Kegiatan ini menghasilkan perubahan-perubahan pada jumah partisipasi perempuan yang ikut kegiatan Nyadran. Awalnya, puncak kegiatan Nyadran hanya di ikuti oleh laki-laki serta pemuda, semenjak adanya konsep Nyadran Perdamaian menghasilkan perubahan karena keterlibatan perempuan pada acara puncak Nyadran Perdamaian. Kurangnya rasa percaya diri yang dialami oleh perempuan karena tidak banyak perempuan yang ikut Nyadran di pemakaman. Sehingga, mereka memilih untuk tetap berdiam di rumah. Selain itu, mereka telah memasak cukup banyak untuk kebutuhan Nyadran sehingga memilih beristirahat di rumah masing-masing dan tidak mengikuti Nydaran. Namun, setelah adanya konsep Nyadran Perdamaian dan melakukan suvey serta pendekatan kepada masyarakat, berhasil membawa perubahan positif dalam meningkatkan antusias perempuan untuk ikut berpartisipasi dalam kegiatan puncak Nyadran. Keterlibatan perempuan dalam kegiatan puncak Nyadran membuat perempuan merasa lebih percaya diri karena bisa terlibat secara langsung dan di pemakaman mereka bisa menjalin interaksi dengan para tamu-tamu, peserta, dan tetangga yang ikut dalam kegiatan Nyadran.

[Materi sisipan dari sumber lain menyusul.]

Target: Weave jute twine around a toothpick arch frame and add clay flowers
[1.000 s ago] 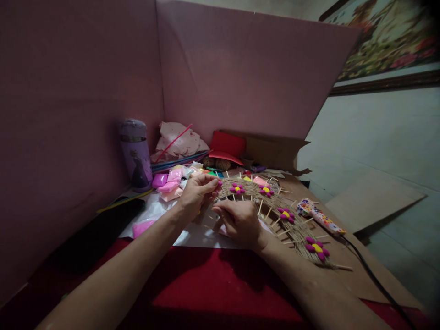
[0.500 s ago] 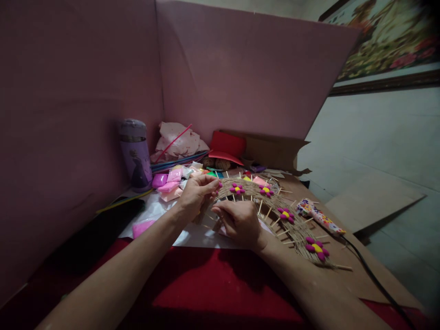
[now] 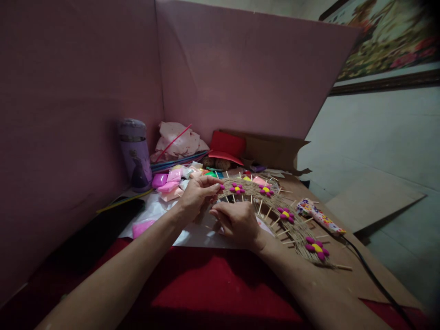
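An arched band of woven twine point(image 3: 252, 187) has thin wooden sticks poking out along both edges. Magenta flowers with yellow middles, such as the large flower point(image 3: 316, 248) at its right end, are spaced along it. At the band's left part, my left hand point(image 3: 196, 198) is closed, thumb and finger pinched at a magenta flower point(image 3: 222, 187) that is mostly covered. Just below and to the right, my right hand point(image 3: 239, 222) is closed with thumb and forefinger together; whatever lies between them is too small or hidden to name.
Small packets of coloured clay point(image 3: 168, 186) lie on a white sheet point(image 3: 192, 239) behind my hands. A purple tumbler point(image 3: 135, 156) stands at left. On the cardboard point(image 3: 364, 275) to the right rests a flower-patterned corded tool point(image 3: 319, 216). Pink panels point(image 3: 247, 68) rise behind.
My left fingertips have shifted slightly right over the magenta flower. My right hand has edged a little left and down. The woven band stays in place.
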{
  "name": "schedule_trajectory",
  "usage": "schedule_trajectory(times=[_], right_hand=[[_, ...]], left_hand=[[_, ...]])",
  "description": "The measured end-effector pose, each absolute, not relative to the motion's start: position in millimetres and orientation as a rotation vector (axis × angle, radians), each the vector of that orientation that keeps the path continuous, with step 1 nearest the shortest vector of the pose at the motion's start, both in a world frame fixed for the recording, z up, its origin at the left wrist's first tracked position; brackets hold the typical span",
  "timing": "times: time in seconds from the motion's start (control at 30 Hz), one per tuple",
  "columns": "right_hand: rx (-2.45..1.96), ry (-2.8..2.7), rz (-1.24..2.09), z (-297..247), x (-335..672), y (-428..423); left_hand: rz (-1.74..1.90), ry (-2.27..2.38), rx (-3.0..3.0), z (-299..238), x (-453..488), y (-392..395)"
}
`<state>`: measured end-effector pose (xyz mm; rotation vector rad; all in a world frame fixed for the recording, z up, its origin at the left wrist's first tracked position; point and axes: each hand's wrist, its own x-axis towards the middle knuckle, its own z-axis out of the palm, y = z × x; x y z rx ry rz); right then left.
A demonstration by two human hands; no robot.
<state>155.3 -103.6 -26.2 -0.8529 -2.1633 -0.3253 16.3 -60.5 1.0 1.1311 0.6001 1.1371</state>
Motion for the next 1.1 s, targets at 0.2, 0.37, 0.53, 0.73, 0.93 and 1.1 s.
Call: schedule_trajectory(times=[0.2, 0.37, 0.53, 0.73, 0.93, 1.1], right_hand=[[-0.857, -2.218, -0.345, -29.5, 154.9, -101.7], [-0.879, -2.246, -0.336, -31.1, 155.0, -100.6], [-0.877, -2.251, -0.352, -32.0, 155.2, -100.4], [-0.884, -2.255, -0.356, -32.8, 155.2, -100.0], [-0.885, -2.266, -0.371, -33.2, 155.0, -99.6], [-0.895, -2.273, -0.372, -32.8, 154.9, -100.1]], left_hand=[[1.106, 0.645, 1.201, 1.3, 14.6, -59.4], [1.137, 0.644, 1.228, 2.5, 14.9, -59.4], [1.156, 0.650, 1.216, 3.0, 15.4, -59.7], [1.148, 0.676, 1.218, 4.9, 15.4, -61.0], [1.143, 0.660, 1.228, 5.2, 15.4, -61.5], [1.133, 0.656, 1.241, 3.6, 15.4, -60.6]])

Sesuai dengan kegiatan live in selama tiga hari yang dirancang oleh panitia, pada tanggal 11 Maret 2020 setiap peserta sangat antusias mengikuti kelas meditasi. Berdasarkan hasil wawancara yang dilakukan bersama salah satu peserta Nyadran Perdamaian dari Semarang yaitu Kak May menyebutkan bahwa kelas meditasi ini sangat menarik, meskipun susah untuk fokus pada objek dan ada banyak sekali mantra yang harus diingat. Sedangkan untuk kelas tarian jaran kepang, kelas karawitan dan kelas sesaji adalah untuk memperkenalkan kepada peserta akan tradisi/budaya masyarakat setempat yang harus dijaga dan dipelihara oleh generasi muda sebagai generasi penerus budaya bangsa.

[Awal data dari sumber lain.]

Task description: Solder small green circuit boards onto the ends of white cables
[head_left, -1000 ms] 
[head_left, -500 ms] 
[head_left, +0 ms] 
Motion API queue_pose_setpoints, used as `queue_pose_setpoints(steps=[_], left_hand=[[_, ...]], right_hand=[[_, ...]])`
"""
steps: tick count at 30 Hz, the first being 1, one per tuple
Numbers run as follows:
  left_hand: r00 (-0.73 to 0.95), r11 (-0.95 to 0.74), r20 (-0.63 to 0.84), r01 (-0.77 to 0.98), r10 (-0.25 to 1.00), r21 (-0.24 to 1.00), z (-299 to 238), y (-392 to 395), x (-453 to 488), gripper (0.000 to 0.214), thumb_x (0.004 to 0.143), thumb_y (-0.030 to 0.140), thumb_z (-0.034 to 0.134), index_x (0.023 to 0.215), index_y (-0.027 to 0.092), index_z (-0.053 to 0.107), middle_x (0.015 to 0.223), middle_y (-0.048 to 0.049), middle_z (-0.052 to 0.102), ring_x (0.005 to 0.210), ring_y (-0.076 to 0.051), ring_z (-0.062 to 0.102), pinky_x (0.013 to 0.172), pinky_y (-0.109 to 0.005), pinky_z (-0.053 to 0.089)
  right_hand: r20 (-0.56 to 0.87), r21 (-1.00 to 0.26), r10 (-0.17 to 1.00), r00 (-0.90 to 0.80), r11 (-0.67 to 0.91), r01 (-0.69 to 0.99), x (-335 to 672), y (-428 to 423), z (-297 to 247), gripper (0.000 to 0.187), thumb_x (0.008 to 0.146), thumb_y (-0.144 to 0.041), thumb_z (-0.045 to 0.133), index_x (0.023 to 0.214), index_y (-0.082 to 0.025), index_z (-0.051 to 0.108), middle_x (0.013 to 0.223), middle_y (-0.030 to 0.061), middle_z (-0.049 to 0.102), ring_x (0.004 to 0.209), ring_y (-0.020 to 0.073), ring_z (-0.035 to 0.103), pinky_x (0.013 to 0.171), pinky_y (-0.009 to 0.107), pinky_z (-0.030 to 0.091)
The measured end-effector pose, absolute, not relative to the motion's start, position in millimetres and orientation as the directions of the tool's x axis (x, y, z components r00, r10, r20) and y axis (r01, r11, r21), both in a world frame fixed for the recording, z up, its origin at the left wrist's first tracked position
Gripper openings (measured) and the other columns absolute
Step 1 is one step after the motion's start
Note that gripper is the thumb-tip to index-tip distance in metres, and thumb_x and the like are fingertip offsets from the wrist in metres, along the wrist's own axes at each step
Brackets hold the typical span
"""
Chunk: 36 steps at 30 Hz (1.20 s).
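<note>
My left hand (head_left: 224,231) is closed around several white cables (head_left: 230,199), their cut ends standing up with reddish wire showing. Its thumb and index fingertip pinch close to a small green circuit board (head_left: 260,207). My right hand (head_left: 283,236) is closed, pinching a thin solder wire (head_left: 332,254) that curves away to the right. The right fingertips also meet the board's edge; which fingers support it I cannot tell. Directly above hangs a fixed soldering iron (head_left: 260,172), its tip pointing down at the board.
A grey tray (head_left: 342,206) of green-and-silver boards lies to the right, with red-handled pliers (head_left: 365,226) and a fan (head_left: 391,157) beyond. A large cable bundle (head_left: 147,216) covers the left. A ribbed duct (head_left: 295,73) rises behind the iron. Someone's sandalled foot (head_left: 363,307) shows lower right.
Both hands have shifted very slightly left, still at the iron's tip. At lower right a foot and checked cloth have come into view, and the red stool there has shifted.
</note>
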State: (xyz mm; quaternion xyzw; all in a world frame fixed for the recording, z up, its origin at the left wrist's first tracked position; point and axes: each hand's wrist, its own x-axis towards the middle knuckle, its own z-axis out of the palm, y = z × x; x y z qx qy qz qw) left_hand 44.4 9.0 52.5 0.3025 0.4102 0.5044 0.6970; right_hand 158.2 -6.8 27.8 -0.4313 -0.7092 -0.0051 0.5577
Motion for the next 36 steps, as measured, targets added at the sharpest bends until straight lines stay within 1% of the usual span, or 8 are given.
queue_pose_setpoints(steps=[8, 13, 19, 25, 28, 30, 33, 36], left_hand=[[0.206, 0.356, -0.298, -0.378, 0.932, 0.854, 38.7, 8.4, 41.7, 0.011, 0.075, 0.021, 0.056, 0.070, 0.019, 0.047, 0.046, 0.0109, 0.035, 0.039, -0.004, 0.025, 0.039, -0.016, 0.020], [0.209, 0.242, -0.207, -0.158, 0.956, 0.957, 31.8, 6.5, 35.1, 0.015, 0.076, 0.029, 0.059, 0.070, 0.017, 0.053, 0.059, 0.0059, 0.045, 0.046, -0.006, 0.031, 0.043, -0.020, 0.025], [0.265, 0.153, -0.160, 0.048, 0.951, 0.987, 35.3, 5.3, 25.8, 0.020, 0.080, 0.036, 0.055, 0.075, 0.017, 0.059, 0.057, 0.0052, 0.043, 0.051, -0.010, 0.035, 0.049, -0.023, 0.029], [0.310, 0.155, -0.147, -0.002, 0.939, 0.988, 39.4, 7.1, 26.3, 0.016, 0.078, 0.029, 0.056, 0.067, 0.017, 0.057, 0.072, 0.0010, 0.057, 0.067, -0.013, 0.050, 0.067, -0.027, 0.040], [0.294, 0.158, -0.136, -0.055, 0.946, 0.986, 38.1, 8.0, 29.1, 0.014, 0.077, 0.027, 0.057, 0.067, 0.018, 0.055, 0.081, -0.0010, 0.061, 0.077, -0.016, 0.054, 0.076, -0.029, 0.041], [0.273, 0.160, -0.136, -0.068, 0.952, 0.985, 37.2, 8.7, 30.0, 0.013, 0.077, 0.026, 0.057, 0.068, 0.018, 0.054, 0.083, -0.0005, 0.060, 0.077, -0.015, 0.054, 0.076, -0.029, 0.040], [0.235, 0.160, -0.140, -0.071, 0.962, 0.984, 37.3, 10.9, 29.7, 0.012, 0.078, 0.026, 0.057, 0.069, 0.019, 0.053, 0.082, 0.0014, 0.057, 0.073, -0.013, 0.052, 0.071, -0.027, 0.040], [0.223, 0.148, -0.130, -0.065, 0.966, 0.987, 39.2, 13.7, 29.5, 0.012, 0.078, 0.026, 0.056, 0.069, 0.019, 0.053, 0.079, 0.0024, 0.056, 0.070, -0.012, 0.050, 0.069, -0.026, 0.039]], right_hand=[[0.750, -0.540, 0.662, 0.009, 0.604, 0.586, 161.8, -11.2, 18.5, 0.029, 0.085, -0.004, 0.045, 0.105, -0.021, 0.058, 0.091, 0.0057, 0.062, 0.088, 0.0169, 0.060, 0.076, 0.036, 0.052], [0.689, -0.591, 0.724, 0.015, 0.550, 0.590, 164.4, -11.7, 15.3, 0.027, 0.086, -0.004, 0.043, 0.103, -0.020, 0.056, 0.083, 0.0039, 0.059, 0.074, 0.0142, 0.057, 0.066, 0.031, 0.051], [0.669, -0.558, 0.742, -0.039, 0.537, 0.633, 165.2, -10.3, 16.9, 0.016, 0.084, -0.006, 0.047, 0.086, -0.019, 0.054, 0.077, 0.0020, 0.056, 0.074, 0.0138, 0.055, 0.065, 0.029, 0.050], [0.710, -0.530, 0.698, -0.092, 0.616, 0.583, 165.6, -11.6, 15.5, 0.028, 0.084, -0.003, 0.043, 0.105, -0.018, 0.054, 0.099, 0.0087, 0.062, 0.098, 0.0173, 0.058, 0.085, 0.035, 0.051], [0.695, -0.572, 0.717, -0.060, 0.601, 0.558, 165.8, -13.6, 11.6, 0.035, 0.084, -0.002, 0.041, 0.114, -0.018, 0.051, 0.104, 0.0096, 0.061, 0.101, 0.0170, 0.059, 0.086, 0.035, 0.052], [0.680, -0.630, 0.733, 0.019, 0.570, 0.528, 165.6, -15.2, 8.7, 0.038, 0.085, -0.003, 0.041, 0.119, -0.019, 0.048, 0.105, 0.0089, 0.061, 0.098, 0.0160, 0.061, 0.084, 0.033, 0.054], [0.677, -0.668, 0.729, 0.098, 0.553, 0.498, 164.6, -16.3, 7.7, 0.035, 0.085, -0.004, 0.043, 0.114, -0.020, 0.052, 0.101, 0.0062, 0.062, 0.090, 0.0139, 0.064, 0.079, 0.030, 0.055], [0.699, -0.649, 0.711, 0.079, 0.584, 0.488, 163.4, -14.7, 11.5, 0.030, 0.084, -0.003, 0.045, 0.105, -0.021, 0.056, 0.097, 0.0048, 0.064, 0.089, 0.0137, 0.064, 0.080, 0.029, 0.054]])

Kegiatan Nyadran perdamaian ini berhasil memberikan manfaat dan menciptakan perubahan positif bagi masyarakat Dusun Krecek, terutama bagi perempuan dan ibu-ibu dalam meningkatkan rasa percaya diri mereka. Selain itu, kegiatan ini mampu memberikan pengalaman, pengetahuan dan pembelajaran bagi setiap peserta yang mengikuti Nyadran Perdamaian untuk selalu menapkan nilai-nilai kebersamaan, gotong royong, menjunjung budaya dan toleransi serta saling menghargai. Dusun Krecek telah mengajarkan nilai-nilai tersebut kepada setiap peserta dan anak-anak muda untuk selalu merawat tradisi dan menerapkan nilai-nilai tersebut dalam kehidupan berbangsa dan bernegara. Harapannya kegiatan Nyadran Perdamain ini mampu mempromosikan nilai-nilai kepada khalayak umum dan menginspirasi mereka untuk tetap merawat tradisi di wilayah masing-masing.